SUPPLIED MATERIAL:
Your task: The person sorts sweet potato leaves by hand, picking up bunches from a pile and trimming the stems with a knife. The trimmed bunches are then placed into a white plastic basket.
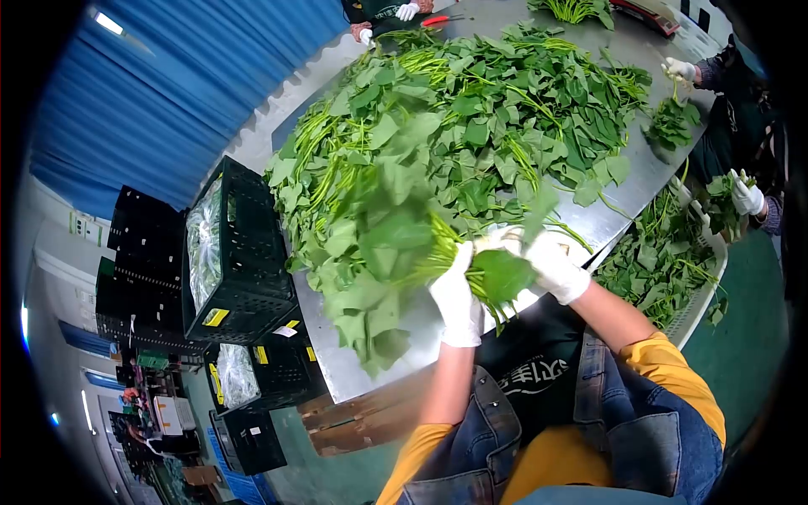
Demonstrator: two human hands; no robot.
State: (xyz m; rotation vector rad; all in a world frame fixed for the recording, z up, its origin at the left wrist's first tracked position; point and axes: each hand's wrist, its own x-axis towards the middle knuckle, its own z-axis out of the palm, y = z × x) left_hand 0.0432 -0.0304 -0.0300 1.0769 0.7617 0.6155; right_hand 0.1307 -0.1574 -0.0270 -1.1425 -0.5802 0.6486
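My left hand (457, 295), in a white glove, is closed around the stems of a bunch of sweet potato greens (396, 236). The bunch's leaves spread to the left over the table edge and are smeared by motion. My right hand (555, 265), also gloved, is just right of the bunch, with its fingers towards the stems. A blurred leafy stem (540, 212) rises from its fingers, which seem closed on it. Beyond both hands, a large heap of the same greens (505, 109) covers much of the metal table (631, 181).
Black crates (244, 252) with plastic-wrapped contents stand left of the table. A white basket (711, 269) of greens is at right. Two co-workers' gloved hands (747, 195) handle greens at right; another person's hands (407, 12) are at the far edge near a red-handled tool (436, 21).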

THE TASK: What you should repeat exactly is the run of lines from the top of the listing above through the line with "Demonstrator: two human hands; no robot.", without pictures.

FINAL ANSWER:
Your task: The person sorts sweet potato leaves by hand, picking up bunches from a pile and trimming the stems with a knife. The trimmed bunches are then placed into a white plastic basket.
Demonstrator: two human hands; no robot.

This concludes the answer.